▸ **Exercise instructions**: An exact copy of the listing is what is needed; please output it in full.

★ ★ ★

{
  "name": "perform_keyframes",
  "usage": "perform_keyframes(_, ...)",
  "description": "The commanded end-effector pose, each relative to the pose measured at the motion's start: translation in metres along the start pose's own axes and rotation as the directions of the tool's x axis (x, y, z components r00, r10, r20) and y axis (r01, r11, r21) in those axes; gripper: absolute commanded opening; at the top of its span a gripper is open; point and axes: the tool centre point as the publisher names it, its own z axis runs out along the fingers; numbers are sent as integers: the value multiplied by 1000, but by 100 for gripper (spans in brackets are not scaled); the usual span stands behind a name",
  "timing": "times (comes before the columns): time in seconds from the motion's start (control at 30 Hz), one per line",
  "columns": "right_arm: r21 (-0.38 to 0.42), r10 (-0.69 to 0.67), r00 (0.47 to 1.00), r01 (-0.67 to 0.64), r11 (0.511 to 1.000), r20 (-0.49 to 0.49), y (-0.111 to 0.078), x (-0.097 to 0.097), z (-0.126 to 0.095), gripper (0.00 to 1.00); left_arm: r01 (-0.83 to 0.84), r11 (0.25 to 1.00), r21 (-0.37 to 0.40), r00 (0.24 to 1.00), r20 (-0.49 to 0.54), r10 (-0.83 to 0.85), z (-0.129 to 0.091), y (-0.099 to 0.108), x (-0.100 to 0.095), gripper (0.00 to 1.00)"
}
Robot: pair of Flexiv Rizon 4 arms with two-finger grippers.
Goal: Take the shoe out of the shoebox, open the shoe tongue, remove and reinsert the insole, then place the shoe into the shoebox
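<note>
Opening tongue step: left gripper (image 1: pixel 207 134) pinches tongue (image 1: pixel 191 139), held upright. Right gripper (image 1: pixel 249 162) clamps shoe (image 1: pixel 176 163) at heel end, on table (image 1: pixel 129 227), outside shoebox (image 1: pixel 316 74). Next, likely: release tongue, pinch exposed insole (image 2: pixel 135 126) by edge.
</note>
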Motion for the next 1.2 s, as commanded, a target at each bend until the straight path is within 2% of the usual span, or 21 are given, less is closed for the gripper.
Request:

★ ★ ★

▸ **Solution for this exercise**:
{
  "name": "perform_keyframes",
  "usage": "perform_keyframes(_, ...)",
  "description": "The commanded end-effector pose, each relative to the pose measured at the motion's start: translation in metres along the start pose's own axes and rotation as the directions of the tool's x axis (x, y, z components r00, r10, r20) and y axis (r01, r11, r21) in those axes; gripper: absolute commanded opening; at the top of its span a gripper is open; point and axes: the tool centre point as the publisher names it, its own z axis runs out along the fingers; numbers are sent as integers: the value multiplied by 1000, but by 100 for gripper (spans in brackets are not scaled); the usual span stands behind a name",
  "timing": "times (comes before the columns): time in seconds from the motion's start (control at 30 Hz), one per line",
  "columns": "right_arm: r21 (-0.38 to 0.42), r10 (-0.69 to 0.67), r00 (0.47 to 1.00), r01 (-0.67 to 0.64), r11 (0.511 to 1.000), r20 (-0.49 to 0.49), y (-0.111 to 0.078), x (-0.097 to 0.097), z (-0.126 to 0.095), gripper (0.00 to 1.00); left_arm: r01 (-0.83 to 0.84), r11 (0.25 to 1.00), r21 (-0.37 to 0.40), r00 (0.24 to 1.00), r20 (-0.49 to 0.54), r10 (-0.83 to 0.85), z (-0.129 to 0.091), y (-0.099 to 0.108), x (-0.100 to 0.095), gripper (0.00 to 1.00)"
}
Robot: pair of Flexiv Rizon 4 arms with two-finger grippers.
Goal: Take the shoe out of the shoebox, open the shoe tongue, remove and reinsert the insole, then place the shoe into the shoebox
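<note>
Opening tongue step: left gripper (image 1: pixel 207 134) pinches tongue (image 1: pixel 191 139), held upright. Right gripper (image 1: pixel 249 162) clamps shoe (image 1: pixel 176 163) at heel end, on table (image 1: pixel 129 227), outside shoebox (image 1: pixel 316 74). Next, likely: release tongue, pinch exposed insole (image 2: pixel 135 126) by edge.
</note>
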Motion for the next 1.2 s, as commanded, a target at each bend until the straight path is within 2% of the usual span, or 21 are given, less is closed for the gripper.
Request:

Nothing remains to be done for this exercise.